*WORK INSTRUCTIONS:* Show each line of the entries below in which the word "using" appears.

[Collection entries]
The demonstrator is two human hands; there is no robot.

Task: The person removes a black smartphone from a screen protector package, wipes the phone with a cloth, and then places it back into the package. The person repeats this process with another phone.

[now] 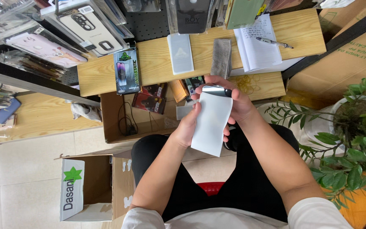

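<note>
My left hand [188, 126] grips the left edge of a white rectangular sheet [211, 123], thumb on its front. My right hand [239, 101] holds a dark phone [217, 89] whose glossy top end shows above the sheet; the fingers wrap round from behind. The sheet covers most of the phone. Both hands are raised over my lap, in front of a low wooden shelf [157, 59].
On the shelf lie a white screen-protector pack [180, 53], a grey brush [221, 57], a notebook [257, 42] with a pen [274, 42] and a dark boxed protector [127, 71]. An open cardboard box [92, 188] stands at lower left; a potted plant [352, 127] at right.
</note>
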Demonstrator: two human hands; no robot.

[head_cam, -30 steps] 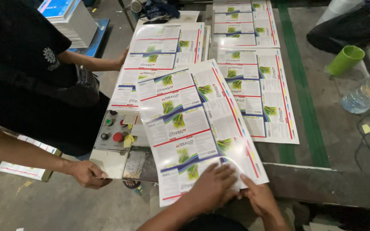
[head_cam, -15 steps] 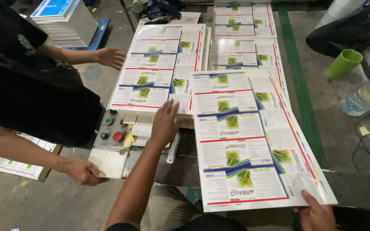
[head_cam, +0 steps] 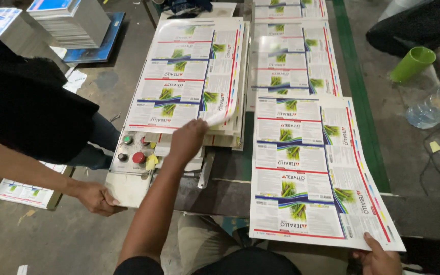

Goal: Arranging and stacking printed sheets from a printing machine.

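Observation:
My left hand [head_cam: 187,140] reaches to the near right corner of a stack of printed sheets [head_cam: 189,76] and pinches the curled-up corner of the top sheet. My right hand [head_cam: 380,254] grips the near edge of a single large printed sheet [head_cam: 306,168]. This sheet lies flat on the right side of the workbench and overhangs the front edge. Both sheets show repeated white label panels with green plant pictures and red lines.
A co-worker in a black top stands at the left, one hand [head_cam: 95,196] on the edge of a control box [head_cam: 131,155] with red and green buttons. More printed sheets [head_cam: 291,56] lie behind. A green cup [head_cam: 411,63] and plastic bottle [head_cam: 436,104] sit at the right.
The large sheet, held tilted with both hands a second ago, now lies flat on the right. My left hand let go and moved to the stack's corner. The co-worker's far hand has withdrawn.

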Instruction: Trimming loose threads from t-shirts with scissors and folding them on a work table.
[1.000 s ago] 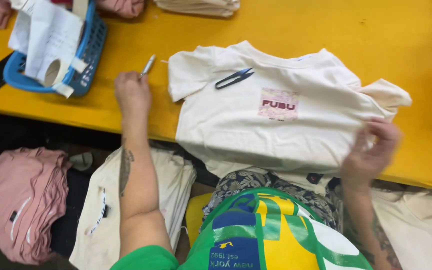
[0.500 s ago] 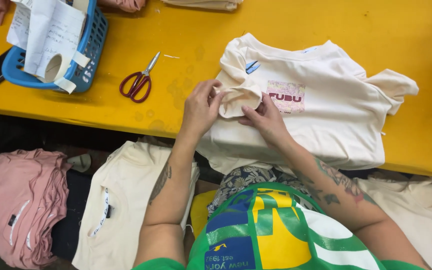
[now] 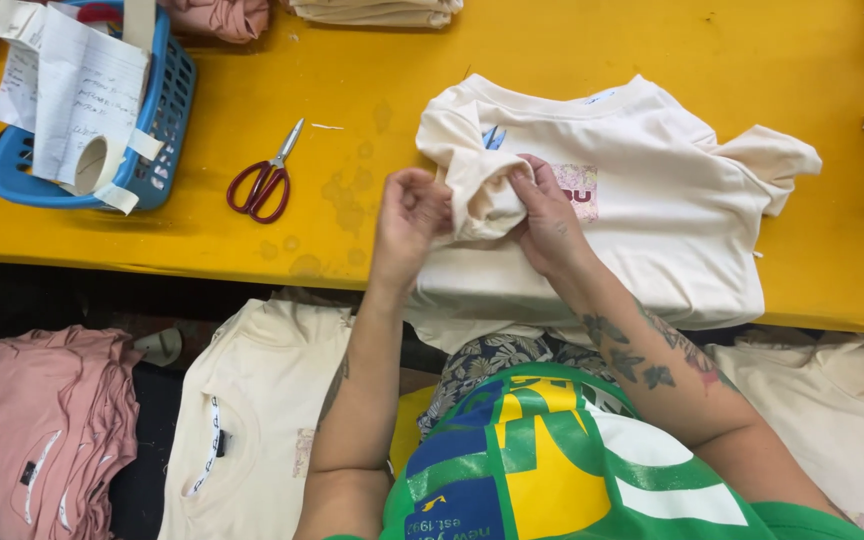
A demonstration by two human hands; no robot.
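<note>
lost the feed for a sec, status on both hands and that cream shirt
Left hand and right hand both gripping the bunched sleeve of the cream t-shirt on the yellow table. Red scissors lie apart, left of it.

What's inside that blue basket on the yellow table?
The blue basket holds handwritten paper sheets draped over its rim, a roll of tape with loose strips, and something red near the back. Whatever lies beneath the papers is covered.

Bright, even overhead light; soft shadows, sharp focus.
</note>
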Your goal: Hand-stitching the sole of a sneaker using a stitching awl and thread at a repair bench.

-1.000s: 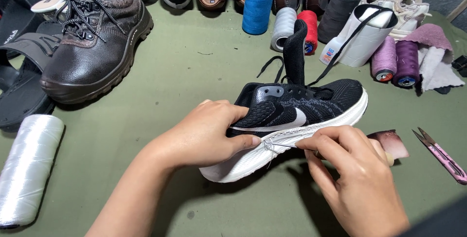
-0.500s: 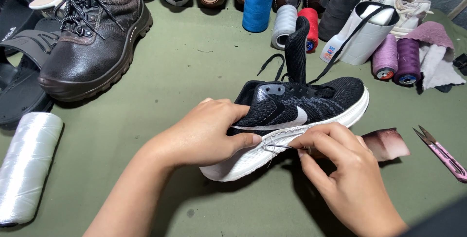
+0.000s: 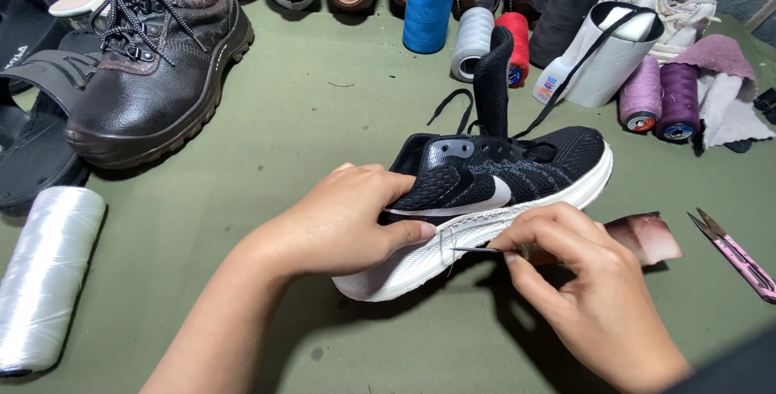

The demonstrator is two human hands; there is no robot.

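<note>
Head view showed us our left hand (image 3: pixel 343 220) clasped over the heel of a black sneaker (image 3: pixel 493 192) lying lengthwise across the green desk (image 3: pixel 323 111), toe rightward, while our right hand (image 3: pixel 586 281) pinched a thin needle (image 3: pixel 477 249) pointing left into its white sole seam.

1 sneaker (image 3: pixel 517 176), 1 boot (image 3: pixel 153 79), approx. 6 thread spools (image 3: pixel 428 6), 1 snips (image 3: pixel 735 252)
</note>
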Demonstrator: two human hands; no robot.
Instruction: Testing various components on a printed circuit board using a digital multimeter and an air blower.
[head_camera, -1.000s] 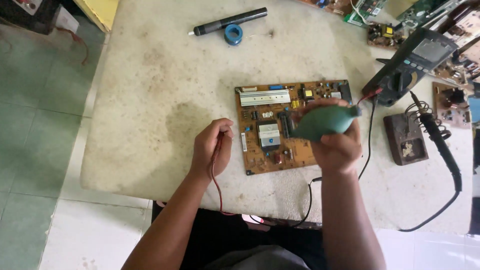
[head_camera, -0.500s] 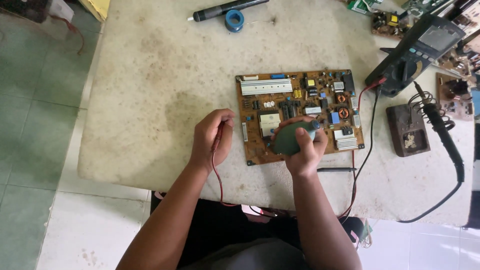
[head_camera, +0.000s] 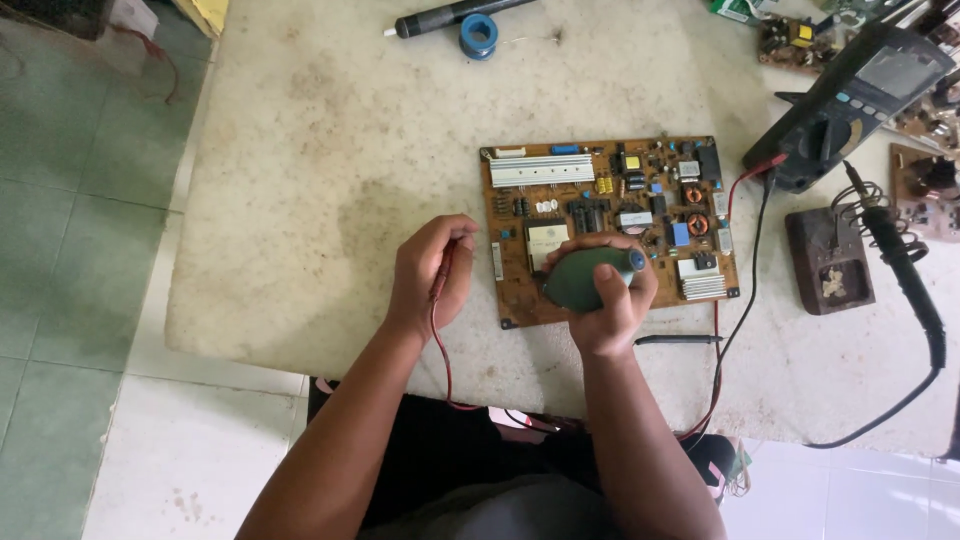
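Note:
A brown circuit board (head_camera: 608, 215) with many small parts lies flat on the pale stone table (head_camera: 330, 180). My right hand (head_camera: 608, 302) is closed around a dark green rubber blower bulb (head_camera: 585, 277) held low over the board's near edge, its nozzle pointing right. My left hand (head_camera: 430, 272) rests on the table just left of the board and grips a red test probe (head_camera: 441, 275), whose red lead runs down off the table edge.
A black probe (head_camera: 678, 341) lies on the table right of my right hand. A multimeter (head_camera: 848, 105), a soldering iron (head_camera: 900, 270) on its stand (head_camera: 828, 260), more boards at far right, and a solder spool (head_camera: 478, 33) with a dark tool at the back.
My right hand brought the blower bulb down and left from the board's right side to its near edge. The left hand stayed put with the red probe.

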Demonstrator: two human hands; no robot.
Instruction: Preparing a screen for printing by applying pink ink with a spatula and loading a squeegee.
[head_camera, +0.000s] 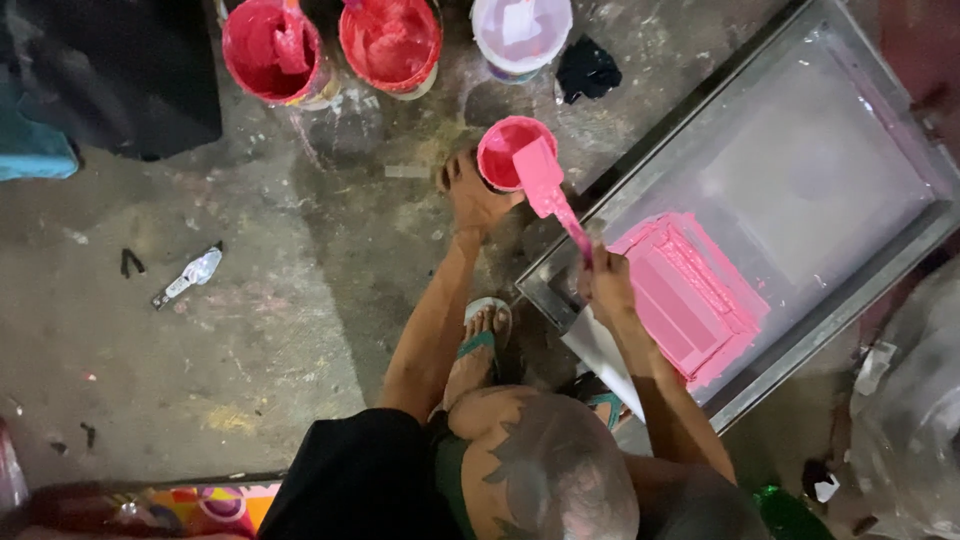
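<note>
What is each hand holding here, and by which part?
The right hand holds a pink-coated spatula by the lower end of its handle, blade over the small pink paint tub. The left hand grips that tub by its rim and side.

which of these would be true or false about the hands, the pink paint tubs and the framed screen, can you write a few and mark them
1. The left hand grips the rim of the small pink tub. True.
2. The right hand holds a brush. False: it holds a flat pink-coated scraper.
3. The scraper's blade is over the small tub. True.
4. The framed screen is covered in pink all over. False: pink paint sits only at the end near the right hand.
5. The small tub sits inside the screen frame. False: it stands on the floor beside it.
</note>
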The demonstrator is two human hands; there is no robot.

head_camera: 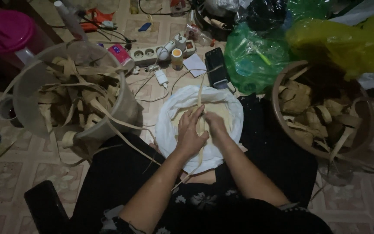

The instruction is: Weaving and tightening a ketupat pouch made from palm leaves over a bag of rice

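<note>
Hands meet over the white bag (169,130) in my feed, right in front of the seated person's lap. I see the left hand (190,135) curled, fingers bent around a pale leaf strip (201,93) that runs up from between the two hands toward the power strip (152,54). I read the right hand (215,123) as closed too, pinching the same strip just beside the left (the fingertips themselves are too dark for me to separate). The strip lies over the middle of the bag, touching both hands.

To the person's left I see a clear plastic bucket (27,97) stuffed with woven leaf casings and loose strips, some trailing over its rim onto the black cloth (117,173). On the right, a brown round basket (364,130) holds more casings. Green (252,56) and yellow plastic bags (347,39) sit behind it, near a dark phone (216,65) on the tiled floor.
</note>
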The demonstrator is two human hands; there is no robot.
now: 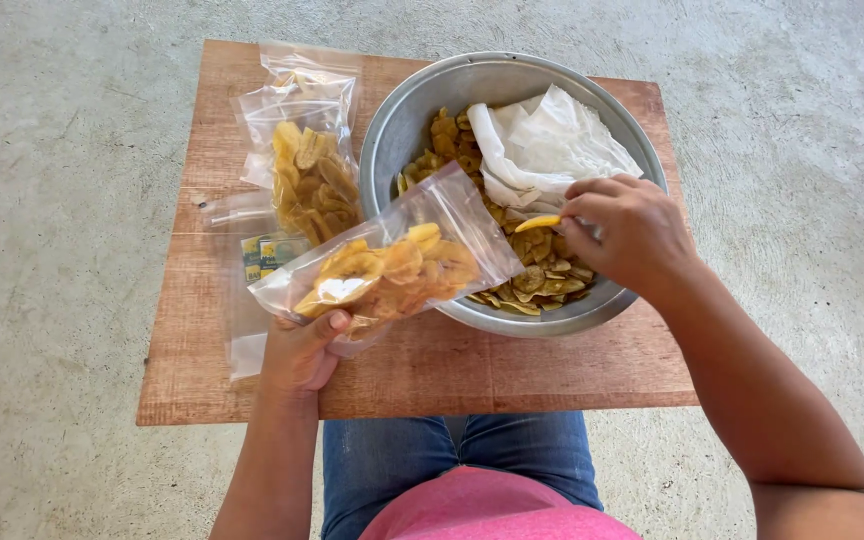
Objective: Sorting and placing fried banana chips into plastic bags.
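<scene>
One big metal bowl [402, 120] of chips on the bench [552, 375], two filled bags [307, 165] beside it. Left hand [302, 350] shut around one open bag [392, 265], tipped toward bowl. Right hand [627, 232] pinching one yellow chip [538, 222] over bowl.

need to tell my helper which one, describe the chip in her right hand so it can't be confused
Start at the big metal bowl on the wooden table. Over its right side, the right hand pinches one yellow chip. It alone is lifted clear of the pile, beside the white paper.
</scene>
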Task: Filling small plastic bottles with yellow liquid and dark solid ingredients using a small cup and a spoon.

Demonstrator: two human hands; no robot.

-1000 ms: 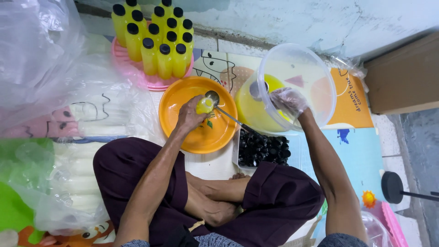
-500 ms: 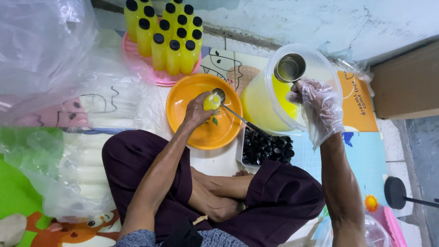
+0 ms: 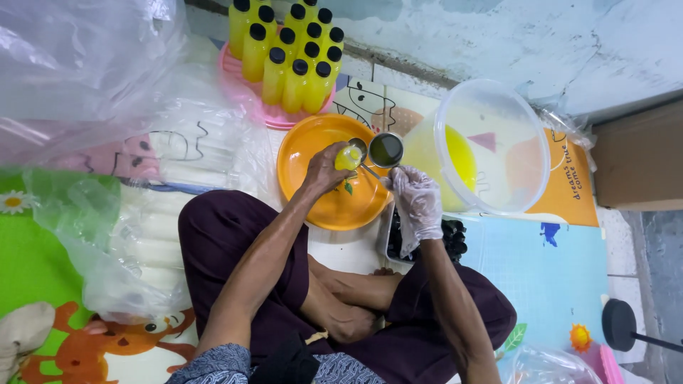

*RESPONSE:*
Your goal: Hand-stitching the sole of a sneaker using a stitching awl and thread at a repair bench.
Instruction: Testing various components on a printed circuit board using a digital multimeter and an air blower.
Task: Filling small plastic bottles with yellow liquid and dark solid ingredients using a small cup and a spoon.

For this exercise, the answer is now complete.